Las dos cosas son ciertas empero lo que no es cierto es que tal postura manifieste un sólido, sostenido y práctico compromiso con la población con discapacidad. Una seria toma de conciencia de lo que se estaba impulsando y ratificando, debería de haberse materializado en un programa del que se derivaran avances concretos y tangibles en las condiciones de vida de las personas con discapacidad. Pero desafortunamente, esta situación no se dio.

Es válido aquí indicar que cuando señalamos la falta o el escaso cumplimiento de la ley 7600, no se está pensando en que tendrían que haberse dado, en los pasados cuatro años, avances espectaculares. El estancamiento económico que muestra el país, no da para tales expectativas. Lo que si indicamos es que se pudo hacer mucho, mucho más y a falta de una valoración objetiva de la situación que enfrenta la inmensa mayoría de las personas con discapacidad Ðmás de trescientas mil personas--, no se emprendieron acciones programáticas y esfuerzos con lo dispone la ley 7600.

Cabe también destacar que esta situación tiene entre sus causas, la todavía limitada incidencia del movimiento social de las personas con discapacidad. La debilidad que observó en este movimiento, el Relator de Naciones Unidas en el tema, Bengt Linquist, cuando visitó Costa Rica, en 1999, todavía prevalece aunque hay signos positivos de que la situación está cambiando. Uno de ellos es la emergencia del Foro por los Derechos Humanos de las Personas con Discapacidad a finales del 2000 y algunas acciones que desarrolló el movimiento, durante el 2001.

¿Perspectivas?
A partir del 8 de mayo, tenemos un nuevo inquilino en la Casa Presidencial, el Dr. Abel Pacheco. ¿Qué avances se darán en su gobierno, en el campo de la discapacidad? Es muy prematuro para dar una respuesta clara a tal pregunta.

Por ahora las bases para colocar el tema en perspectiva, son agridulces.
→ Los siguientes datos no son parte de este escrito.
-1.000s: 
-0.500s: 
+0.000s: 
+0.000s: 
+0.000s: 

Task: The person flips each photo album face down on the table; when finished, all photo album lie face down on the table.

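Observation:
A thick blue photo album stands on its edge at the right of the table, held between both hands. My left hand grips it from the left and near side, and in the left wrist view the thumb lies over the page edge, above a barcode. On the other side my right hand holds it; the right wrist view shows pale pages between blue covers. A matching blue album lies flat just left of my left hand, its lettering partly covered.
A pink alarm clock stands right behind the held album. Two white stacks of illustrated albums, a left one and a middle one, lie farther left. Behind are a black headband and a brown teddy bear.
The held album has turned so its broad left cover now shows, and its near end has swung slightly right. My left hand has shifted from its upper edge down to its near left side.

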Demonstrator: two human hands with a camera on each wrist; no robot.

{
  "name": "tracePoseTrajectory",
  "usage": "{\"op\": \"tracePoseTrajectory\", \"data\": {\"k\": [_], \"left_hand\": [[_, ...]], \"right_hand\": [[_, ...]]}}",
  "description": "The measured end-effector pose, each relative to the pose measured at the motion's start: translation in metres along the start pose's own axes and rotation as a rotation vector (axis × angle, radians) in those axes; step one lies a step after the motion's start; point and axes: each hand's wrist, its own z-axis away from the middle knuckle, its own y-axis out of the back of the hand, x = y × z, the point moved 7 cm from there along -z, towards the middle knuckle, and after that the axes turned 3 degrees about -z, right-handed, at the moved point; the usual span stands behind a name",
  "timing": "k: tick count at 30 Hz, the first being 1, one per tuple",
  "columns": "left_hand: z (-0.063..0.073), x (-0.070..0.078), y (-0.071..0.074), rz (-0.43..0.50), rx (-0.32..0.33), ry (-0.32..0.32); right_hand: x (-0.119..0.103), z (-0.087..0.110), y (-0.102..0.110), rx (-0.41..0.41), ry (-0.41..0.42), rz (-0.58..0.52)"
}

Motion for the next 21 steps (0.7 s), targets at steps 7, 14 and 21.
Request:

Agrias porque cuando el Dr. Pacheco era candidato presidencial, particularmente, en un debate sobre discapacidad organizado el 3 de diciembre del 2001, manifestó desconocimiento sobre el tema y un enfoque tradicional y asistencialista para atender los problemas y necesidades de la población con discapacidad.

Incluso su idea de impulsar la creación de ciudadelas donde pudieran vivir muchas personas con discapacidad y que permitieran al país, una solución más barata a las necesidades de accesibilidad, de transporte y de otros servicios, fue rechazada por dirigentes y activistas del movimiento de personas con discapacidad por considerar que prevalecía un superado espíritu de "gueto" en sus manifestaciones.

La parte que podría empezar a ser tan dulce como esperanzadora, relacionada con la futura acción gubernamental, fue el hecho de que el Presidente Pacheco, en su discurso de toma de posesión, mencionó el tema de las personas con discapacidad en dos ocasiones, al fijar la agenda de las prioridades de su administración.

Ojalá que finalmente el dulce le gane la partida al agrio en las ideas y acciones que emerjan de este nuevo gobierno, en materia de discapacidad. Sólo de esta manera, habrá más luces inclusivas que sombras discriminantes, cuando el Presidente Pacheco concluya su cuatrienio.